Research Shorts May 2008
The Research Shorts section features articles about cutting-edge research relating to diabetes. The studies presented in this section involve products, technologies, and theories that are in the early stages of testing and development. Because there's no way to know which studies will pass the test of time, it's important that readers not base any treatment decisions on these results.
Diet Soda Fizzes
You may want to put down that diet soda. New research inserts a question mark after the "diet" part of your drink.
In the study, people who drank a can or more of diet soda daily showed a 34-percent higher risk of developing the metabolic syndrome: a cluster of cardiovascular disease and diabetes risk factors including elevated waist circumference and high blood pressure, blood lipids, and fasting glucose levels.

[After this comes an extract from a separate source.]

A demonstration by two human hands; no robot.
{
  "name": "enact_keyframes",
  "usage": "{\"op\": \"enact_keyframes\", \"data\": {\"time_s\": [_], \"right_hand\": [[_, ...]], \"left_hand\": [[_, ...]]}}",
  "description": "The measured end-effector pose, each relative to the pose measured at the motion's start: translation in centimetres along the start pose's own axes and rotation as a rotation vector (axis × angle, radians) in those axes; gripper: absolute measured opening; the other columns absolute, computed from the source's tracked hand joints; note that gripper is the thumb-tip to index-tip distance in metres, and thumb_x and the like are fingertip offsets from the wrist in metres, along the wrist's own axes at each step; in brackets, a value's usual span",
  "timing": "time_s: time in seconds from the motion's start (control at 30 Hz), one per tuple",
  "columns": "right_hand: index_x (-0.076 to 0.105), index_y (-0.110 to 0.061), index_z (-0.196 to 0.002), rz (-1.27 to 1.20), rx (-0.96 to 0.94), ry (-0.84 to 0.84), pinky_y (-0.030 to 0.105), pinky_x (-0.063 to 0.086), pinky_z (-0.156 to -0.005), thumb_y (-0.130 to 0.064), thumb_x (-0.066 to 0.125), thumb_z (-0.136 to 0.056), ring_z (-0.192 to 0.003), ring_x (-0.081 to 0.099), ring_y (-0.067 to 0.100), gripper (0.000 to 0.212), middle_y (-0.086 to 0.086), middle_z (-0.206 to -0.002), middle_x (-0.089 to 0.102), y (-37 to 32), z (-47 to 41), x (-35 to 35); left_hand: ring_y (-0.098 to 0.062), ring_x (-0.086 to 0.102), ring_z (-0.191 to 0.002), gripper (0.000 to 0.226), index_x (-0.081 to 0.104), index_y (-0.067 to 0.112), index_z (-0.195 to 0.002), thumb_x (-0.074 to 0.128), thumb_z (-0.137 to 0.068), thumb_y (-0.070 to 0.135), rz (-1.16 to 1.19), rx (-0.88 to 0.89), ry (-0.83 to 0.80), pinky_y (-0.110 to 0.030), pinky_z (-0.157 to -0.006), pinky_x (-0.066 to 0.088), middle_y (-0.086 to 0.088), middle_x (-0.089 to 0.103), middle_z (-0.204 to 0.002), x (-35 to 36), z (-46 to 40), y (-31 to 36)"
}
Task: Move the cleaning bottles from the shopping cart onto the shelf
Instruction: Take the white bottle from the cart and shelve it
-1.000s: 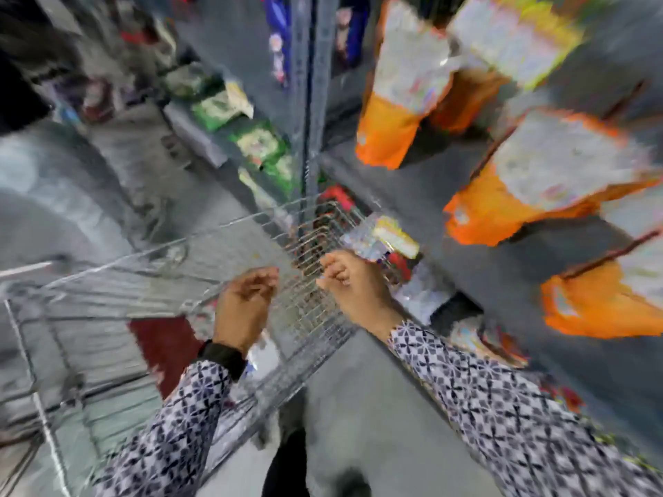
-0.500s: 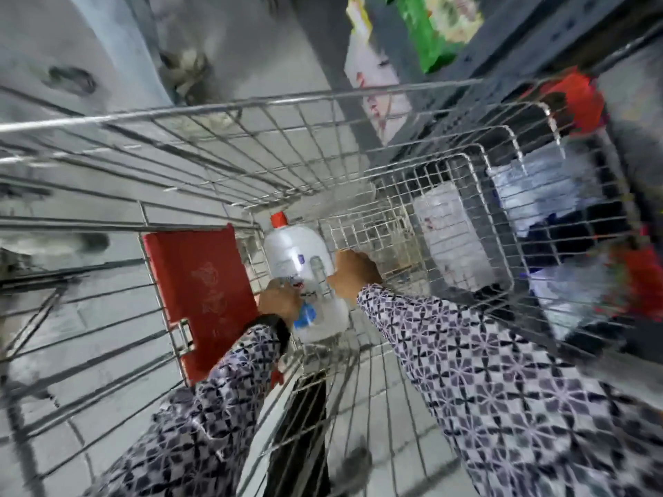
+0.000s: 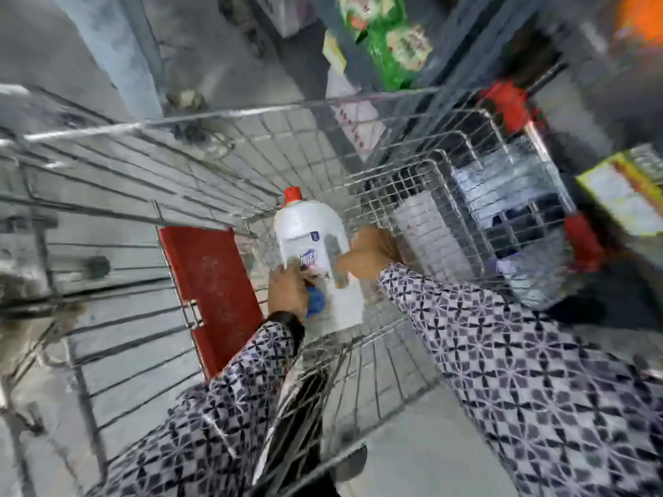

Why would that be? Study coauthor Lyn Steffen, PhD, MPH, RD, says she is as mystified as the rest of us. But she offers some possible explanations. "It could be an ingredient in the soda itself, like the artificial sweetener, which might be causing something like insulin resistance," speculates Steffen, associate professor of epidemiology at the University of Minnesota. "Or it could be something to do with the behavior of people who consume diet soda—what other foods they're eating and how much exercise they're getting throughout the day."
Her research team tracked the dietary intake and health status of 9,500 men and women, 45 to 64 years old, over nine years. They found that people who ate the most meat raised their risk of developing metabolic syndrome by about 25 percent. And those who regularly ate Western-style cuisine like refined grains and fried foods upped their risk 18 percent.
But diet soda involved the highest risk—and, Steffen notes, a recent Purdue University study suggests a possible reason. In that study, rats eating saccharin-sweetened yogurt consumed more of it, and gained more weight, than rats eating sugar-sweetened yogurt.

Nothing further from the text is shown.